▶ **WHAT YOU ARE ASKED TO DO**
For the records below, tally the lines that include the word "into" and report the number alone.

▶ **EXERCISE DATA**
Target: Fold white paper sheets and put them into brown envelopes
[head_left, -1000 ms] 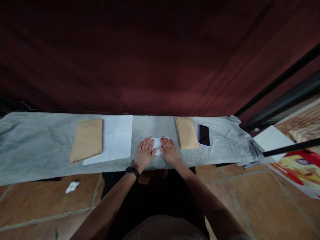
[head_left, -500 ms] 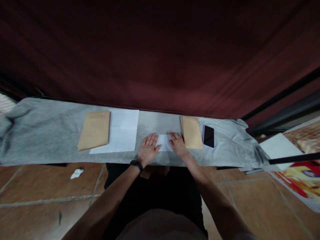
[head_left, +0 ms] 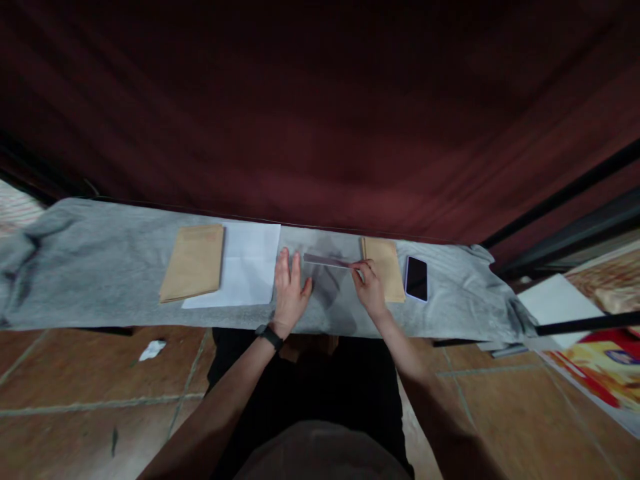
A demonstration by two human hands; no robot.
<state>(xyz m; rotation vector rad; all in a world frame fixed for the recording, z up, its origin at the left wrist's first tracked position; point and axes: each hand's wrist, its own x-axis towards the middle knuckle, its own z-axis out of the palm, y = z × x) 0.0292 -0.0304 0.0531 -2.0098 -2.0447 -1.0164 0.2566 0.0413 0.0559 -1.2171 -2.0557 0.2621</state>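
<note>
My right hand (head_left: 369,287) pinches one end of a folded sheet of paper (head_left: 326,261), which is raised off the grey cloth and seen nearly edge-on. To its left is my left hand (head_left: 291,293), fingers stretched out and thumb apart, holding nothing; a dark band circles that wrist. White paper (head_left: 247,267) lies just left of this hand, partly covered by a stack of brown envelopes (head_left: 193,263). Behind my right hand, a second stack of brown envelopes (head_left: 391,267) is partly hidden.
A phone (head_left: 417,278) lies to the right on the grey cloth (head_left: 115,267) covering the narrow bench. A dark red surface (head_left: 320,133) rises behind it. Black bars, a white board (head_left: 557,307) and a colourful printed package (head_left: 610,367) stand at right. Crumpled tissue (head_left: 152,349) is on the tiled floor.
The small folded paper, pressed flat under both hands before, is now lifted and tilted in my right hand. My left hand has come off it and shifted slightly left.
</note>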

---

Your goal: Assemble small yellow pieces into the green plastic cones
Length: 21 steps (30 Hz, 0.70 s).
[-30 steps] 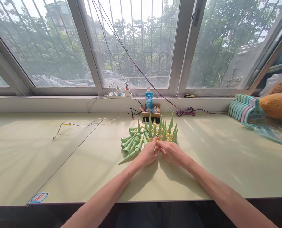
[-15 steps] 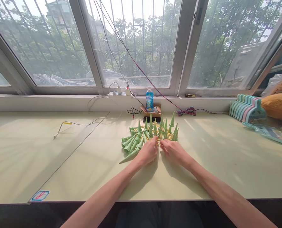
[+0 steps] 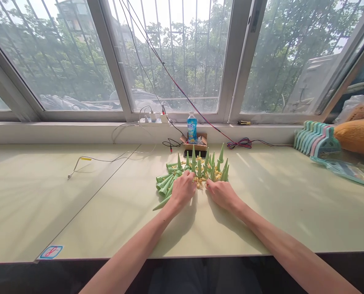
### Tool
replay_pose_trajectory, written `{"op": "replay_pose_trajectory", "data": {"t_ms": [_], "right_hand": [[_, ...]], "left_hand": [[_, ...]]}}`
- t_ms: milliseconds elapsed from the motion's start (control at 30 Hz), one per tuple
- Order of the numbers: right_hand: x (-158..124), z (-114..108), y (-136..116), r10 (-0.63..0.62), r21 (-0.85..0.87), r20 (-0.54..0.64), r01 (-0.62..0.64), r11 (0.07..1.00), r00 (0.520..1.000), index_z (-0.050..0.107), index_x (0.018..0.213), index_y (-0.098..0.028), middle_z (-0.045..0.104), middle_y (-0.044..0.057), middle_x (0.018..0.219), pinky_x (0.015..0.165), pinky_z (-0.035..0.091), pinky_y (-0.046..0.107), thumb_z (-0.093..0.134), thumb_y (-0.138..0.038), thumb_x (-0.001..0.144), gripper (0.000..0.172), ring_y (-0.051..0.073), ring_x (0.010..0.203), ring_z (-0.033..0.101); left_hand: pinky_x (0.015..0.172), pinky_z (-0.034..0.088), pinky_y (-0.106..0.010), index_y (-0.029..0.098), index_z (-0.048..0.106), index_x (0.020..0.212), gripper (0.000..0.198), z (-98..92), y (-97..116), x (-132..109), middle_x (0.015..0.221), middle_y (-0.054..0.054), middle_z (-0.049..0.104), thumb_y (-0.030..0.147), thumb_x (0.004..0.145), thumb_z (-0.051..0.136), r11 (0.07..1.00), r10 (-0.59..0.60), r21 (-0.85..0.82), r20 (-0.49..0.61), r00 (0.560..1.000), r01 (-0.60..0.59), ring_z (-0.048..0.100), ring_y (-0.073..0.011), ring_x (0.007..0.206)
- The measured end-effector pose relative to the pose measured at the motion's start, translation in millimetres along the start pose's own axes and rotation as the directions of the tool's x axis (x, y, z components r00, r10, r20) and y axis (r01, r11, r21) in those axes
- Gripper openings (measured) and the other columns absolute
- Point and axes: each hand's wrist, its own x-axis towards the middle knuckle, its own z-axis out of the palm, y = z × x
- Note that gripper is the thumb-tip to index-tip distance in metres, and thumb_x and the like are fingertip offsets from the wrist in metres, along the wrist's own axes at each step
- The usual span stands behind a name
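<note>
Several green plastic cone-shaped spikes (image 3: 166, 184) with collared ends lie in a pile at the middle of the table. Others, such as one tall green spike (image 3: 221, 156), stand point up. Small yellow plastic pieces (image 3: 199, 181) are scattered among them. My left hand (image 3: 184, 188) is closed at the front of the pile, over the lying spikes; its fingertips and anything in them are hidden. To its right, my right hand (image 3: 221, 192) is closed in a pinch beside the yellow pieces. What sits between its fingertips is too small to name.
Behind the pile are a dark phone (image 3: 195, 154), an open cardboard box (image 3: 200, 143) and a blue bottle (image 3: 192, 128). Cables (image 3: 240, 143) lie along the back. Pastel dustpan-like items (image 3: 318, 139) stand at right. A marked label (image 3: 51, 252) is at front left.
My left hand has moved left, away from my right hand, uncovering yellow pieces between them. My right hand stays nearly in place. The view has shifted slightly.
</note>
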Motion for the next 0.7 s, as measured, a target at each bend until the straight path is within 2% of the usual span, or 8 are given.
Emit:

▶ **SOLUTION FOR THIS PROBLEM**
2